Do you remember fourth grade?
Do you remember everything that you learned? While you may remember that year, just like exercise if you don’t use it, you lose it. Our brains need to be worked and stretched. Putting an end date on learning limits the potential of our mind. Lifelong learning is essential.
Imagine if you exercised consistently, intensively, and productively for 12 years straight, then you stopped and never did a single sit-up, jog, or workout again. What would happen? While your body gained flexibility, endurance, and muscle mass during those 12 years, the years afterwards would strip it all away. If you woke up and thought, “I exercised so intensely for all those years, I’ll go run a marathon today!” You would quickly come to realize how much your body lost from atrophy and neglect.
Learning, like exercise, is a never ending process. Not only does our brain need the engagement and challenge to stay sharp, but there is always more to learn. The body of information in our world is rapidly increasing. Even learning all that is known today would take more than a lifetime.
In addition, the capabilities and comprehension of brains change over time. Experience shapes our view point and opens us up to a different analysis of the facts we know. Learning expands our minds for new ideas. New information leads to new discoveries. Our world would stagnate if no one continued to learn beyond the basics.
The practice of endless learning is not new, it has been the backbone of human innovation since the dawn of time.

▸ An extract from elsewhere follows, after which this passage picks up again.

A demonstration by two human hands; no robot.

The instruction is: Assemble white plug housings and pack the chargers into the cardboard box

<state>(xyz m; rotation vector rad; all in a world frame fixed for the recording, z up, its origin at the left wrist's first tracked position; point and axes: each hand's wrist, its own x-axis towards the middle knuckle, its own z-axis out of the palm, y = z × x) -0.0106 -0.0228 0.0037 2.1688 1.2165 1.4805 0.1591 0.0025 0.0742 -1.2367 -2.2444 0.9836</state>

Those who keep researching, wondering, growing, and trying are the historical figures who have shaped our world. However, in this age of information, the wealth of knowledge and data is staggering.
Each day 2.5 extabytes (which is one billion billion bytes) are produced. Not all of this is relevant, neither is a large chunk of it true. However, there it is, our lives are inundated with massive amounts of information. Continual learning and study gives each of us the tools to wade through the false information, misinformation, and useless clutter to discern what is important. In this way, we can make informed decisions and continue to grow in understanding, not get pulled down a stream of lie.
Lifelong learning matters because as “One Planet, One People” there is a never ending process of bettering this world for all who live here. The more you know, the more you grow. Let’s keep learning and create a brighter tomorrow.
How do you keep learning? Why is lifelong learning important to you?